● EXERCISE DESCRIPTION
Repeat each line of the data below exactly, but skip the pictures.
==== DATA EXTRACTS ====
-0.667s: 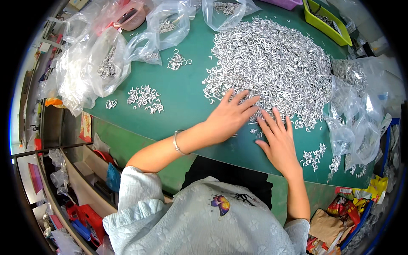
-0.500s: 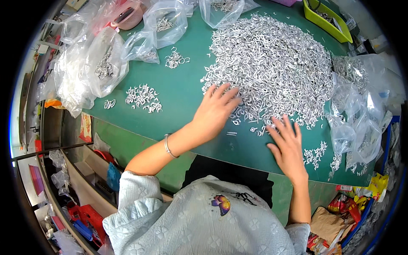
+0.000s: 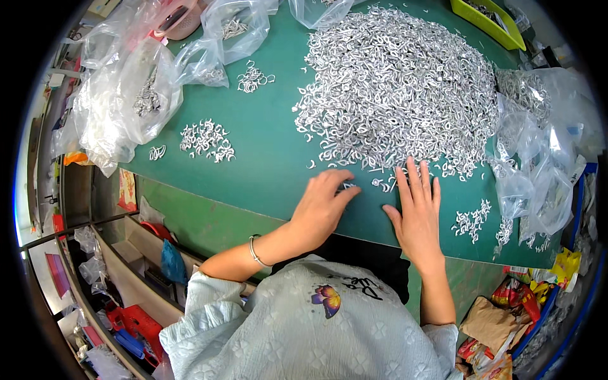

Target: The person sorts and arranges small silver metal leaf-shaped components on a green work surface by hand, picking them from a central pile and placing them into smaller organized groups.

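Note:
A broad heap of small silver metal pieces [image 3: 399, 88], many shaped like loops and hooks, covers much of the green table [image 3: 266, 164]. In front of the heap's near left side, my left hand [image 3: 320, 206] is low over the table. Its fingers are curved, the thumb apart from the forefinger, with a few small silver pieces [image 3: 347, 185] showing in the gap. My right hand [image 3: 418, 215] lies flat, fingers stretched out, their tips touching the heap's near edge. Loose silver pieces [image 3: 383, 184] lie between the two hands.
Smaller groups of curved pieces [image 3: 208, 140], rings [image 3: 253, 77] and hooks [image 3: 472, 220] lie apart from the heap. Clear plastic bags [image 3: 126, 95] line the left side, and more bags [image 3: 535, 183] the right. A yellow-green tray [image 3: 491, 28] and a pink basket [image 3: 180, 19] stand at the back.
My left hand has come off the heap toward the table's near edge, its fingers curling. My right hand has straightened its fingers at the heap's edge. The whole view has shifted slightly.

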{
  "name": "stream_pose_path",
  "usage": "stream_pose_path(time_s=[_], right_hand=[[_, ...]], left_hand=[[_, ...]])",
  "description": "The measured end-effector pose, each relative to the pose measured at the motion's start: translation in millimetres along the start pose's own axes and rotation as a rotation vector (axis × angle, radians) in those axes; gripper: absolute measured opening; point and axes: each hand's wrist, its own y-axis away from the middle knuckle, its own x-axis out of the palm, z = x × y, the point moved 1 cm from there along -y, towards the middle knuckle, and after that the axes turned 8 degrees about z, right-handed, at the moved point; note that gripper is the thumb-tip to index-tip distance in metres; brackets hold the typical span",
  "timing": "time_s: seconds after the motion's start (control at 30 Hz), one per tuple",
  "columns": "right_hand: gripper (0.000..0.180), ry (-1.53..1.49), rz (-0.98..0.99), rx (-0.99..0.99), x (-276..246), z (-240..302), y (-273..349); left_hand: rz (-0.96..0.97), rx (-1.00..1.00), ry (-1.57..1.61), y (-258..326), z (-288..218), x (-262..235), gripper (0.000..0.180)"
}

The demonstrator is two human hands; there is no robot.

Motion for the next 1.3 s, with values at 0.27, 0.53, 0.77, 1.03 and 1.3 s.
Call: stream_pose_path(time_s=[0.27,0.53,0.77,1.03,1.3], right_hand=[[0.055,-0.03,0.068,-0.108,-1.4,11.2,11.9],[0.057,-0.019,0.029,-0.128,8.7,24.9,7.6],[0.052,-0.003,0.129,-0.172,10.1,26.0,20.6],[0.042,-0.062,0.032,-0.164,13.9,25.9,21.4],[0.037,-0.127,-0.147,-0.067,10.8,25.9,10.7]], left_hand=[[-0.044,-0.102,-0.035,-0.5,-6.9,1.6,0.036],[-0.079,-0.181,-0.014,2.2,-5.1,-7.3,0.033],[-0.139,-0.153,0.026,3.4,-2.9,-9.5,0.032],[-0.119,-0.12,-0.056,8.0,5.8,-11.4,0.024],[-0.234,-0.11,0.027,3.7,1.0,-16.8,0.019]])
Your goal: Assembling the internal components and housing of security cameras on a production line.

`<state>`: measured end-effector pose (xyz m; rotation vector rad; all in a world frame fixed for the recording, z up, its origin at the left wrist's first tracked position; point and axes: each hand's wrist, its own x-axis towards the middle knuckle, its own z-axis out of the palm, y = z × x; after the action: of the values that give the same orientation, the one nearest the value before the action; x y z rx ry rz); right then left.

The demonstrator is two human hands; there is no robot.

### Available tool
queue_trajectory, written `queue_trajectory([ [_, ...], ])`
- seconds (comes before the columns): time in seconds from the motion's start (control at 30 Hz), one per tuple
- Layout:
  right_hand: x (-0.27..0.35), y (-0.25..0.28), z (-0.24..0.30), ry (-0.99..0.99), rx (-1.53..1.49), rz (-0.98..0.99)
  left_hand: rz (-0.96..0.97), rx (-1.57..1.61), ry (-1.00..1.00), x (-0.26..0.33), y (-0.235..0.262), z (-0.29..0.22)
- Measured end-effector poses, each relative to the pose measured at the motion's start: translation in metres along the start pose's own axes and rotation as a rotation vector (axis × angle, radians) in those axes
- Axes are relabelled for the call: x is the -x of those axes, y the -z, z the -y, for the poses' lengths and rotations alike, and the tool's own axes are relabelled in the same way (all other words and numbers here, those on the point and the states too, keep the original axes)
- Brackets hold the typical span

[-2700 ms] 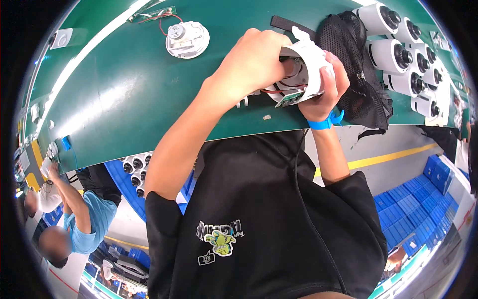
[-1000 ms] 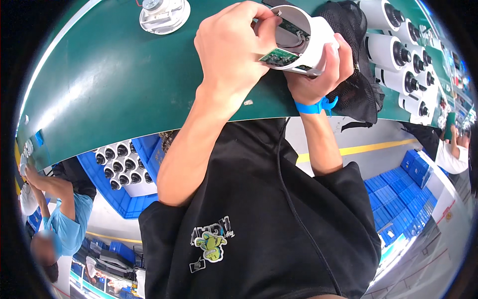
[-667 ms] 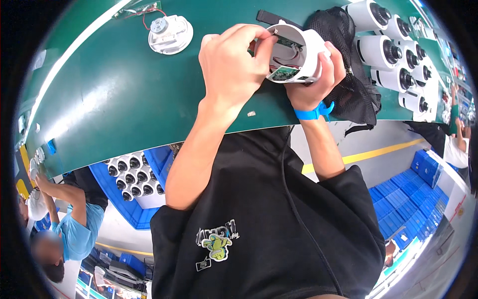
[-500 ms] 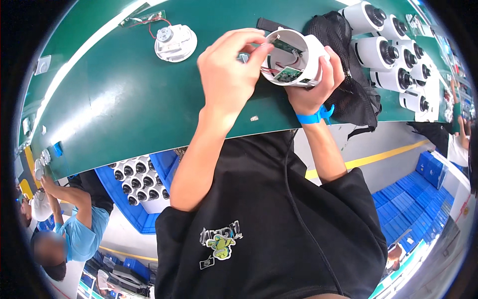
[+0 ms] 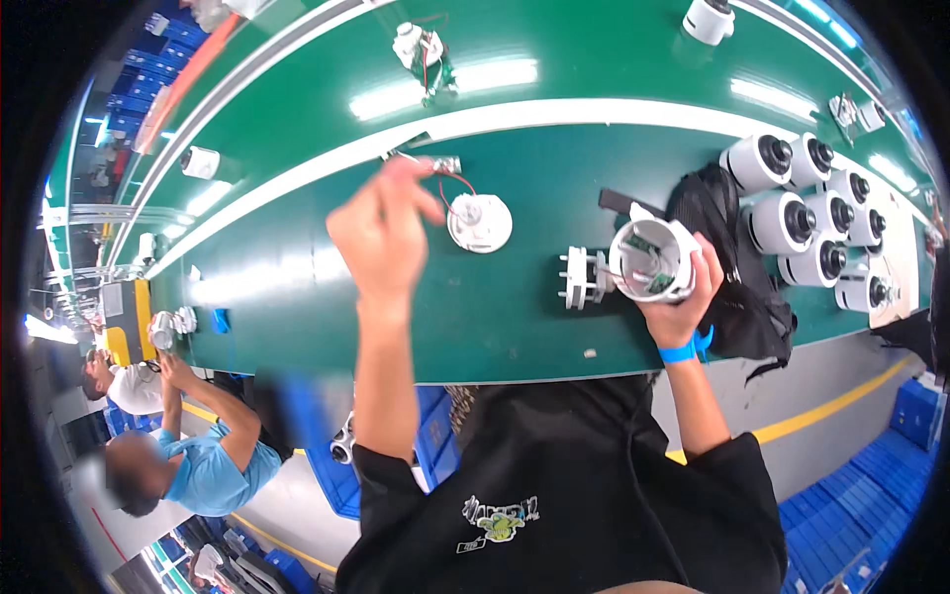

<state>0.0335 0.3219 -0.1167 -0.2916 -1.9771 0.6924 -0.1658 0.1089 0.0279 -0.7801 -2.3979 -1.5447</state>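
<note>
My right hand is wrapped round a white cylindrical camera housing. Its open mouth shows green circuit boards and thin wires inside. Left of the mouth, a white plastic part with prongs rests on the table, close against the housing. My left hand is held over the table to the left, slightly blurred, thumb and forefinger apart with nothing seen between them. Its fingertips are by a small circuit board, whose red wire runs to a round white part. Whether they touch the board I cannot tell.
A black mesh bag lies right of the housing, with several white cameras beyond it. Behind a white ledge is another green surface with a wired white part. A co-worker in light blue sits at left; blue crates stand lower right.
My left hand has left the housing's mouth and moved left to the small circuit board. The pronged white part now lies beside the housing. The view has shifted, showing more beyond the table.
</note>
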Motion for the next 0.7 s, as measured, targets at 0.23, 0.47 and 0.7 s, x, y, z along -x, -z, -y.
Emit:
queue_trajectory([
  [0.23,0.003,-0.003,0.005,-0.077,-0.017,0.058,0.072,-0.465,0.155,-0.181,-0.003,0.132],
  [0.47,0.003,0.002,0.004,-0.110,0.040,0.116,0.288,-0.835,0.256,-0.277,-0.053,0.162],
  [0.7,-0.005,-0.002,0.005,-0.116,-0.001,0.152,0.462,-1.160,0.368,-0.297,-0.030,0.191],
])
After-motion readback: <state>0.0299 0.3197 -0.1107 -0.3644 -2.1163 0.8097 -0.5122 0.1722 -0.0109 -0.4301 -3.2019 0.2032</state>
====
● YOUR SOLUTION
-0.667s: 
-0.500s: 
+0.000s: 

Target: The person sorts and arranges small silver metal leaf-shaped components on a green work surface by hand, picking them from a central pile and placing them into smaller organized groups.

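Note:
A broad heap of small silver metal pieces [image 3: 399, 88], many shaped like loops and hooks, covers much of the green table [image 3: 266, 164]. In front of the heap's near left side, my left hand [image 3: 320, 206] is low over the table. Its fingers are curved, the thumb apart from the forefinger, with a few small silver pieces [image 3: 347, 185] showing in the gap. My right hand [image 3: 418, 215] lies flat, fingers stretched out, their tips touching the heap's near edge. Loose silver pieces [image 3: 383, 184] lie between the two hands.
Smaller groups of curved pieces [image 3: 208, 140], rings [image 3: 253, 77] and hooks [image 3: 472, 220] lie apart from the heap. Clear plastic bags [image 3: 126, 95] line the left side, and more bags [image 3: 535, 183] the right. A yellow-green tray [image 3: 491, 28] and a pink basket [image 3: 180, 19] stand at the back.
My left hand has come off the heap toward the table's near edge, its fingers curling. My right hand has straightened its fingers at the heap's edge. The whole view has shifted slightly.
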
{
  "name": "stream_pose_path",
  "usage": "stream_pose_path(time_s=[_], right_hand=[[_, ...]], left_hand=[[_, ...]])",
  "description": "The measured end-effector pose, each relative to the pose measured at the motion's start: translation in millimetres along the start pose's own axes and rotation as a rotation vector (axis × angle, radians) in those axes; gripper: absolute measured opening; point and axes: each hand's wrist, its own y-axis away from the middle knuckle, its own x-axis out of the palm, z = x × y, the point moved 1 cm from there along -y, towards the middle knuckle, and after that the axes turned 8 degrees about z, right-handed, at the moved point; note that gripper is the thumb-tip to index-tip distance in metres; brackets hold the typical span",
  "timing": "time_s: seconds after the motion's start (control at 30 Hz), one per tuple",
  "columns": "right_hand: gripper (0.000..0.180), ry (-1.53..1.49), rz (-0.98..0.99), rx (-0.99..0.99), x (-276..246), z (-240..302), y (-273..349); left_hand: rz (-0.96..0.97), rx (-1.00..1.00), ry (-1.57..1.61), y (-258..326), z (-288..218), x (-262..235), gripper (0.000..0.180)"
}

The demonstrator is two human hands; there is no robot.

Motion for the next 1.3 s, with values at 0.27, 0.53, 0.77, 1.03 and 1.3 s.
Call: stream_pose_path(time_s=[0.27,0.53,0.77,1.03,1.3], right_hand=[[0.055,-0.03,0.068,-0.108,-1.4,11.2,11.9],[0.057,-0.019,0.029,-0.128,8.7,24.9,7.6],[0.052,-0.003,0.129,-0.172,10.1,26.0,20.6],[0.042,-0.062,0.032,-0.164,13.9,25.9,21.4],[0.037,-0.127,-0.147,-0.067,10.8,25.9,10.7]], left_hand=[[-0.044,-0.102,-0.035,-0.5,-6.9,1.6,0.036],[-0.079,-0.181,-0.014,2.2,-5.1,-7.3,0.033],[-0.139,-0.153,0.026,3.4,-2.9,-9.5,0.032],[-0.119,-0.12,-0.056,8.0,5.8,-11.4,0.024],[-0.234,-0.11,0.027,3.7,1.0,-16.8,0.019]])
Your goal: Assembling the internal components and housing of security cameras on a production line.

`<state>`: measured end-effector pose (xyz m; rotation vector rad; all in a world frame fixed for the recording, z up, its origin at the left wrist's first tracked position; point and axes: each hand's wrist, its own x-axis towards the middle knuckle, its own z-axis out of the palm, y = z × x; after the action: of the values that give the same orientation, the one nearest the value before the action; x y z rx ry rz); right then left.

The demonstrator is two human hands; there is no robot.

### Available tool
queue_trajectory, written `queue_trajectory([ [_, ...], ])`
- seconds (comes before the columns): time in seconds from the motion's start (control at 30 Hz), one per tuple
- Layout:
  right_hand: x (-0.27..0.35), y (-0.25..0.28), z (-0.24..0.30), ry (-0.99..0.99), rx (-1.53..1.49), rz (-0.98..0.99)
  left_hand: rz (-0.96..0.97), rx (-1.57..1.61), ry (-1.00..1.00), x (-0.26..0.33), y (-0.235..0.262), z (-0.29..0.22)
- Measured end-effector poses, each relative to the pose measured at the motion's start: translation in metres along the start pose's own axes and rotation as a rotation vector (axis × angle, radians) in those axes
- Axes are relabelled for the call: x is the -x of those axes, y the -z, z the -y, for the poses' lengths and rotations alike, and the tool's own axes are relabelled in the same way (all other words and numbers here, those on the point and the states too, keep the original axes)
- Brackets hold the typical span

[-2700 ms] 
[-1000 ms] 
[-667 ms] 
[-500 ms] 
[+0 ms] 

<state>0.0335 0.3219 -0.1167 -0.2916 -1.9771 0.6924 -0.1658 0.1089 0.0279 -0.7801 -2.3979 -1.5447</state>
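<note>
My right hand is wrapped round a white cylindrical camera housing. Its open mouth shows green circuit boards and thin wires inside. Left of the mouth, a white plastic part with prongs rests on the table, close against the housing. My left hand is held over the table to the left, slightly blurred, thumb and forefinger apart with nothing seen between them. Its fingertips are by a small circuit board, whose red wire runs to a round white part. Whether they touch the board I cannot tell.
A black mesh bag lies right of the housing, with several white cameras beyond it. Behind a white ledge is another green surface with a wired white part. A co-worker in light blue sits at left; blue crates stand lower right.
My left hand has left the housing's mouth and moved left to the small circuit board. The pronged white part now lies beside the housing. The view has shifted, showing more beyond the table.
</note>
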Motion for the next 0.7 s, as measured, targets at 0.23, 0.47 and 0.7 s, x, y, z along -x, -z, -y.
Emit:
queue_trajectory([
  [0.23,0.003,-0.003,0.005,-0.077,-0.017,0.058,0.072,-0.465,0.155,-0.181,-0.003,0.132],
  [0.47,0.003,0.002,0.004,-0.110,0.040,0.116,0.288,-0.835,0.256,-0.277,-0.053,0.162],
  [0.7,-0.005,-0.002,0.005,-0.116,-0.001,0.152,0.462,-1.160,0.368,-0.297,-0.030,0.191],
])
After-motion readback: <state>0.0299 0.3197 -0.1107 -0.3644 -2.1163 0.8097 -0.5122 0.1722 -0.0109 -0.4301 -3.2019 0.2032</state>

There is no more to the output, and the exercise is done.